Details Make the World Real

“I bought my first collection from that little bookstore, on their recommendation, and fell in love with the writer M.F.K. Fisher, whose works on gastronomy couldn't have been more foreign to me, growing up, as I did, in a big family, where we boiled everything in vats, drank powdered milk, and my father, fielding a complaint about food, would clench the fist of his free hand and stab his fork at the offending item on his plate and say, 'Eat it. Your stomach doesn't care.”

Charles D'Ambrosio

Loitering, New & Collected Essays

There are many things to admire in D'Ambrosio's sentence, from his control over its length to his well-placed commas, which guide you through the wealth of ideas and images. What I admire most is the details that put this family, this father, on the page.

At The Pinewood Table, where I work with other writers, we use the words received text to refer to descriptions or images that are unoriginal, close to cliché. Words received from others, too familiar to evoke a unique image for the reader.
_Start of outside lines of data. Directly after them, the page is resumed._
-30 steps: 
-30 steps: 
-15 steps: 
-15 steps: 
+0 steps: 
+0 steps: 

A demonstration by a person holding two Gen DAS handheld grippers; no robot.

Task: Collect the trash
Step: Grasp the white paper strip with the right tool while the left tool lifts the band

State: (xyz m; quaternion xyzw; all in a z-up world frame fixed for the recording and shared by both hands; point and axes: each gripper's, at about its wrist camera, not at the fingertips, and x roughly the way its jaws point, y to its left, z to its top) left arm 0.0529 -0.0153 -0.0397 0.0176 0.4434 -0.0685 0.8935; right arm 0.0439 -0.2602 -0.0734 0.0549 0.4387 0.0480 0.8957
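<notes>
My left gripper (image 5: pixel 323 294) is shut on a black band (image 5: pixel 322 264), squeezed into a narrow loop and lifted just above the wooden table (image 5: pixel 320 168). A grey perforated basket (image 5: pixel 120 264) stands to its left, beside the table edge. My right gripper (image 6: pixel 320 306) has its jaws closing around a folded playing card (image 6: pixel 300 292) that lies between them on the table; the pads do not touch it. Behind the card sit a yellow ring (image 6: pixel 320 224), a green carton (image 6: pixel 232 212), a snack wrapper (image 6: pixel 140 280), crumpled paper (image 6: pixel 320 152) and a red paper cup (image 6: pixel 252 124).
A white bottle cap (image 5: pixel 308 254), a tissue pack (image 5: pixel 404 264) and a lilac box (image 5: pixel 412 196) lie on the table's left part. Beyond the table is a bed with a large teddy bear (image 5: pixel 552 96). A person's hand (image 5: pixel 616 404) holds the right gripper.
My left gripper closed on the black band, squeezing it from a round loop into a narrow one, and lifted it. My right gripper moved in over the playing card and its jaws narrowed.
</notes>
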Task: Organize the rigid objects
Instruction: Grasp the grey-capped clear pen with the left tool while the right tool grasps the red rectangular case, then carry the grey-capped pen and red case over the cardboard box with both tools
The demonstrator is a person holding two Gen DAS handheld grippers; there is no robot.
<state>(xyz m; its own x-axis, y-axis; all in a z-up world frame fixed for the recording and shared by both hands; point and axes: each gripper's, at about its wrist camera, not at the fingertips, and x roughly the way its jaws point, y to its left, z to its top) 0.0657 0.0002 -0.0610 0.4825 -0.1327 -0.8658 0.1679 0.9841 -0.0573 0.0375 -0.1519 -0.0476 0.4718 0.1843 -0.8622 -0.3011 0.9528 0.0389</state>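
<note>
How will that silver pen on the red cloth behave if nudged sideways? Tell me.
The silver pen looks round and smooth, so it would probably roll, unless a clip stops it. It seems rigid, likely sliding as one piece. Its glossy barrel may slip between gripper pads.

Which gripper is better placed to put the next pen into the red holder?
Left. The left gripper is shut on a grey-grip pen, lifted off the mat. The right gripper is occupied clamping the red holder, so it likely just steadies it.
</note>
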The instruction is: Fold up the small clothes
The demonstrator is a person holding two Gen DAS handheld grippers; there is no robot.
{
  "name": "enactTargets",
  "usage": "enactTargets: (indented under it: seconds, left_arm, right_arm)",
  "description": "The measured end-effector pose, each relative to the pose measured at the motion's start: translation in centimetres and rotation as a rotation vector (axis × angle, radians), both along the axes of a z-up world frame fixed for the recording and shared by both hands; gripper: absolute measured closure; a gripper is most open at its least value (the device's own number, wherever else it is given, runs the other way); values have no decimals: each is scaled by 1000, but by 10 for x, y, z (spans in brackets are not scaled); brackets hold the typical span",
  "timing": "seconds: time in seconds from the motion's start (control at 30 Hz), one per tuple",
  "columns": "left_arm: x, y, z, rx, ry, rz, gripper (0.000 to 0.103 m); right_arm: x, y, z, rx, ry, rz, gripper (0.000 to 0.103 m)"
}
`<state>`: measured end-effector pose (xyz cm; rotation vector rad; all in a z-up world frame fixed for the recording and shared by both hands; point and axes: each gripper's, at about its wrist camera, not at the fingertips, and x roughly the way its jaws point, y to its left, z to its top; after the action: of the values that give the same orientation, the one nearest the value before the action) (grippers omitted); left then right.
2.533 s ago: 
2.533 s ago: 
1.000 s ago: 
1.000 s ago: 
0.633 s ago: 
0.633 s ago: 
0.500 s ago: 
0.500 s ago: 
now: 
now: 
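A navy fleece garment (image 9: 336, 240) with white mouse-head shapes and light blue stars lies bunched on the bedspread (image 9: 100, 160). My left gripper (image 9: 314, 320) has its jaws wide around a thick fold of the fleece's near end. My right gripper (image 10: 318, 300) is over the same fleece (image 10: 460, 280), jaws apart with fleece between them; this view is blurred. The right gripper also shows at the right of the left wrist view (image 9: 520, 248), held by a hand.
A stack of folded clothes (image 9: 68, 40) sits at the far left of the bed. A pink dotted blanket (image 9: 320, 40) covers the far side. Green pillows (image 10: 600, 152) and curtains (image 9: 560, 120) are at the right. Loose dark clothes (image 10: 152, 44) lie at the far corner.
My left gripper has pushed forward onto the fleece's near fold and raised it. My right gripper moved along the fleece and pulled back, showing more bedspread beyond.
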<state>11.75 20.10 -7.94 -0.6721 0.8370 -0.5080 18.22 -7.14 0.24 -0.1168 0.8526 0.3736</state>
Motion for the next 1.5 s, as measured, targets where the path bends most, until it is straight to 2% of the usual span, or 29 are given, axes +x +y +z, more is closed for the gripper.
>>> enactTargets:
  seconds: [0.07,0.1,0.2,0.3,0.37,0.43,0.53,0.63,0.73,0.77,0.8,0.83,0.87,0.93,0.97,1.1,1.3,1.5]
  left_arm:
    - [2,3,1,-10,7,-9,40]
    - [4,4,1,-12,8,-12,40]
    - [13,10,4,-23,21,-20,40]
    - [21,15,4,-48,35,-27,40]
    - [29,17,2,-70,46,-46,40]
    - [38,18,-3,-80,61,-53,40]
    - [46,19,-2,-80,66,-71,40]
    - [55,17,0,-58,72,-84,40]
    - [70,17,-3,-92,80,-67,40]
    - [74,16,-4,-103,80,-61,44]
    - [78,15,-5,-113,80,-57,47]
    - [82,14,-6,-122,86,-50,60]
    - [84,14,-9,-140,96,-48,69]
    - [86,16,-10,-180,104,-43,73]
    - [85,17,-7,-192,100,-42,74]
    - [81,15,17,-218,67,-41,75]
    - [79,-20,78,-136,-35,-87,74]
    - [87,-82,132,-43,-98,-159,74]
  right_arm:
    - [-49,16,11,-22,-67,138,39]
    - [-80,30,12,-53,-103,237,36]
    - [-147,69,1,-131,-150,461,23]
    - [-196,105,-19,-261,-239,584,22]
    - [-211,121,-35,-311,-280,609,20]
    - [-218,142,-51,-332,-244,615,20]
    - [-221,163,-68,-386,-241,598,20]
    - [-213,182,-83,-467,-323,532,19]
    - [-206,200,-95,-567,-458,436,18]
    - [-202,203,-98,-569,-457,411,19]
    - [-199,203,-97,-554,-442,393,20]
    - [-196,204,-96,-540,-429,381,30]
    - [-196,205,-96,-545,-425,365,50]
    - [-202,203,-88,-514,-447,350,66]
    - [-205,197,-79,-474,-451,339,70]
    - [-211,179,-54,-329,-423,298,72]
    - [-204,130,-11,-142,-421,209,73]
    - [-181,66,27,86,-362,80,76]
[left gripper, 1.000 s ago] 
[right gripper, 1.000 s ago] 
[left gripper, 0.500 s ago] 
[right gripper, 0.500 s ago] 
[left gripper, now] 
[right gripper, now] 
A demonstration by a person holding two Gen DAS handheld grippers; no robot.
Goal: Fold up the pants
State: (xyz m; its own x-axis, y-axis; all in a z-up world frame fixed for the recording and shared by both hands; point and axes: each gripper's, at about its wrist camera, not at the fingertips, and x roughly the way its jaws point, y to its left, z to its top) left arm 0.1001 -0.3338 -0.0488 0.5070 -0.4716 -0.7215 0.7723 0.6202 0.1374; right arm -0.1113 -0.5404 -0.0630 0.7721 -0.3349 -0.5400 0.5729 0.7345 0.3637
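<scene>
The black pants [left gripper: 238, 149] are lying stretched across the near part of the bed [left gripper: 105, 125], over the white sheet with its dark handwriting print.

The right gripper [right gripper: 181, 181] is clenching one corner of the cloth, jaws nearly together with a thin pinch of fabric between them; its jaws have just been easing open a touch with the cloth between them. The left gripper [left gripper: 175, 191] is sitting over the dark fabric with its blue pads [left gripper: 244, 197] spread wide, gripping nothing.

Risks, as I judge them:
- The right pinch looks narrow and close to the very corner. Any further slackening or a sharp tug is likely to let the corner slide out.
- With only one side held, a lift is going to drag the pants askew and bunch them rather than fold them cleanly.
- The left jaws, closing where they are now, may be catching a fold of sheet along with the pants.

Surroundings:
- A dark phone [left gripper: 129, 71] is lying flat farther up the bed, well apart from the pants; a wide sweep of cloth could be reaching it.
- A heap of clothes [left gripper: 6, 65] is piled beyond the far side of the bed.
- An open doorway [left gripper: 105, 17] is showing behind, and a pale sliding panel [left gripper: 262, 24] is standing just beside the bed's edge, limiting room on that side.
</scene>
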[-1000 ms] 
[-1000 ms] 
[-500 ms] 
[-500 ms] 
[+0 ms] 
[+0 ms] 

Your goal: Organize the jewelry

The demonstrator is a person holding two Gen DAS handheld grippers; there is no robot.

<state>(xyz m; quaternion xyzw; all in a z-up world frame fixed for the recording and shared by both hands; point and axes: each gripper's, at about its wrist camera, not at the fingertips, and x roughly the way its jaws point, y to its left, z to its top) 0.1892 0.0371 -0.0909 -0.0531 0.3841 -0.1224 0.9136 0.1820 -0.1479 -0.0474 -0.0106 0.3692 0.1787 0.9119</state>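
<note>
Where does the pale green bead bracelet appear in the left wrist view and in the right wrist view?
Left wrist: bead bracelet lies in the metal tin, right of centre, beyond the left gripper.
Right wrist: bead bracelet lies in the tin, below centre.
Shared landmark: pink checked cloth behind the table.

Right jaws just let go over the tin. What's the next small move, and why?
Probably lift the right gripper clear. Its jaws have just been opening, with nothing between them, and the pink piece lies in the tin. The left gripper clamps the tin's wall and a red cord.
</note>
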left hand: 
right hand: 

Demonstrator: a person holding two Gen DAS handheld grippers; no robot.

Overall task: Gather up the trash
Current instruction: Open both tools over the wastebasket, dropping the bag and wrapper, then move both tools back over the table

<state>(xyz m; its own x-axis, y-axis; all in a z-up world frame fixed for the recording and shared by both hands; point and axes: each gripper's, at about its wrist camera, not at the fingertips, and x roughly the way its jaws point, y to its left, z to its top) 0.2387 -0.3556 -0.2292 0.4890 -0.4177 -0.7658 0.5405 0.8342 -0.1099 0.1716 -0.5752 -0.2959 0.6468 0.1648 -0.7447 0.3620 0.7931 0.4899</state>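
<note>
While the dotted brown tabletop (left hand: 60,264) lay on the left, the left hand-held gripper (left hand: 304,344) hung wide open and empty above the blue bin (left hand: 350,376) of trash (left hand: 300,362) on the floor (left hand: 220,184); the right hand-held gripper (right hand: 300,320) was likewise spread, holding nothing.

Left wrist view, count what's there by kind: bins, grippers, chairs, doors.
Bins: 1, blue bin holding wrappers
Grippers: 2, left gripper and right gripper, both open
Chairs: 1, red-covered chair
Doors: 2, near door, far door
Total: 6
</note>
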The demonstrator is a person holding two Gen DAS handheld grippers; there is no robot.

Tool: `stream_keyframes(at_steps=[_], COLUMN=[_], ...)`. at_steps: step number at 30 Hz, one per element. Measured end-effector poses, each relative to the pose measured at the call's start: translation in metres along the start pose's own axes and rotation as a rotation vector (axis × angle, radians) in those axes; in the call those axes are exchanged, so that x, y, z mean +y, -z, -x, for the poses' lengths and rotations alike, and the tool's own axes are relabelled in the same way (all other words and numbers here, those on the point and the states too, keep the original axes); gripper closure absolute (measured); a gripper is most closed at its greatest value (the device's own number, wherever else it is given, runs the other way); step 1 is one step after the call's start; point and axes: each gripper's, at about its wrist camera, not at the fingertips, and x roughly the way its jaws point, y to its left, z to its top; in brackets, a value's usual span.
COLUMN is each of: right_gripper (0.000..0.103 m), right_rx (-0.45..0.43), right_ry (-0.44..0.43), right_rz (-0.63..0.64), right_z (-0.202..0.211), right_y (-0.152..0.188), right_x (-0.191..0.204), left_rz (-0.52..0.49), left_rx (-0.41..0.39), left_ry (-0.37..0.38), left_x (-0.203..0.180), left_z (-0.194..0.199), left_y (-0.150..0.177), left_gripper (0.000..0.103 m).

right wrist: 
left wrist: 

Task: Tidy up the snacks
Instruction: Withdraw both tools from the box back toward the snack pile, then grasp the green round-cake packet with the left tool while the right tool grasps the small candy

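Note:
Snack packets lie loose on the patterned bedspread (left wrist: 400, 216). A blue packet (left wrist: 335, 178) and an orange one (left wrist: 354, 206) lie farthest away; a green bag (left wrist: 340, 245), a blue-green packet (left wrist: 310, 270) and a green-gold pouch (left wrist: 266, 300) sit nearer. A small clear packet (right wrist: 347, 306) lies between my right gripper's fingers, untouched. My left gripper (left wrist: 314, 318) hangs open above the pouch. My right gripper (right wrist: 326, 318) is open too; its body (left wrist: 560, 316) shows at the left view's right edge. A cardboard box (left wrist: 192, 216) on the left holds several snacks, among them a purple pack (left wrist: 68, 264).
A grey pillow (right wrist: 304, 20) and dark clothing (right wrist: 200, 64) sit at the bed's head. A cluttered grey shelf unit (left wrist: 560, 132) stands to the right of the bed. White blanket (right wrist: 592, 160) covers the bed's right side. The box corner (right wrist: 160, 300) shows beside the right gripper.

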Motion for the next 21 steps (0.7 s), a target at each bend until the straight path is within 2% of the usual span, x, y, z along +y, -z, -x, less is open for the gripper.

Write twenty descriptions of your character's hands. Maybe you'll write something original the twentieth time.

I'll give D'Ambrosio his father's clenched fist, a bit of of received text, because it's his father's “free hand” and he's already given me “boiled everything in vats.” I can see them bubbling away on the stove filled with the indeterminate everythings that will feed the brood. Of course the milk is powdered.

When D'Ambrosio quotes his father, he hooks me for the rest of the essay because those words, along with the stabbing fork, put the father—his hunger, frustration and weariness—on the page. Maybe D'Ambrosio didn't have to write twenty descriptions because his father gave him those words. Writers are camp robbers. It's a hard job, this getting the words right. We grab what we can.

When I was working on my memoir, I took a scene to the table of my mother and me having breakfast. An ordinary morning. She has her usual bowl of corn flakes. She pours coffee from her cup over the cereal. My parakeet, Jackie, is flying around the kitchen. He lands on the edge of my mother's bowl, dips his green head, and takes a flake. She goes on eating.

During critique, I'm told, “That's it. That's unique to your mother.” My fastidious mother, obsessed with order and cleanliness, lets the bird she dislikes for making a mess on her carpet eat from her bowl. There she is in all her contradictory humanity, alive for a moment on the page. I grabbed what I could.